• EXERCISE DETAILS
Print exactly the lines that run from the opening line of the material through the line with "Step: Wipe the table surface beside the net", and nothing else, leaving out pictures.

• DATA BLOCK

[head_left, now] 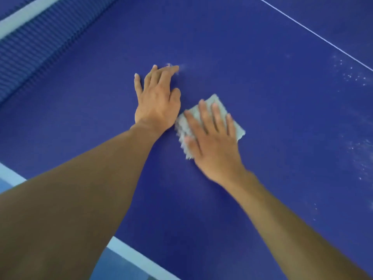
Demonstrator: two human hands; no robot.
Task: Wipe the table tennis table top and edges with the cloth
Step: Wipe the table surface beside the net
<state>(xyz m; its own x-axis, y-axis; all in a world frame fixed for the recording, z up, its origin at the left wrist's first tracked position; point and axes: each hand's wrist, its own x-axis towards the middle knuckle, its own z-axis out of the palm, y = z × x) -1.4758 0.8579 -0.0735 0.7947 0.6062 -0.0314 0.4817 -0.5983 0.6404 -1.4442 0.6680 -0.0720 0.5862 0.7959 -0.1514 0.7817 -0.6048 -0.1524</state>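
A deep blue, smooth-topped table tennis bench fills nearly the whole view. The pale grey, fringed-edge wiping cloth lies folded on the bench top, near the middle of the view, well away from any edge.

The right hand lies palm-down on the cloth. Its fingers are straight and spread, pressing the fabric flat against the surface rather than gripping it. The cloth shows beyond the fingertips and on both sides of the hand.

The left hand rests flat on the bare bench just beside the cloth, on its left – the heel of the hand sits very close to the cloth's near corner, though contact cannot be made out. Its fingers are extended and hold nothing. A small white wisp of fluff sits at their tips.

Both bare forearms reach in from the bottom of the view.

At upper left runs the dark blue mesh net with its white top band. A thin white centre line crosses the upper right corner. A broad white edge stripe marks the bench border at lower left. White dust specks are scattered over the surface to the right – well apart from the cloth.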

• TASK SOLUTION
[head_left, now] 
Demonstrator: two human hands; no robot.
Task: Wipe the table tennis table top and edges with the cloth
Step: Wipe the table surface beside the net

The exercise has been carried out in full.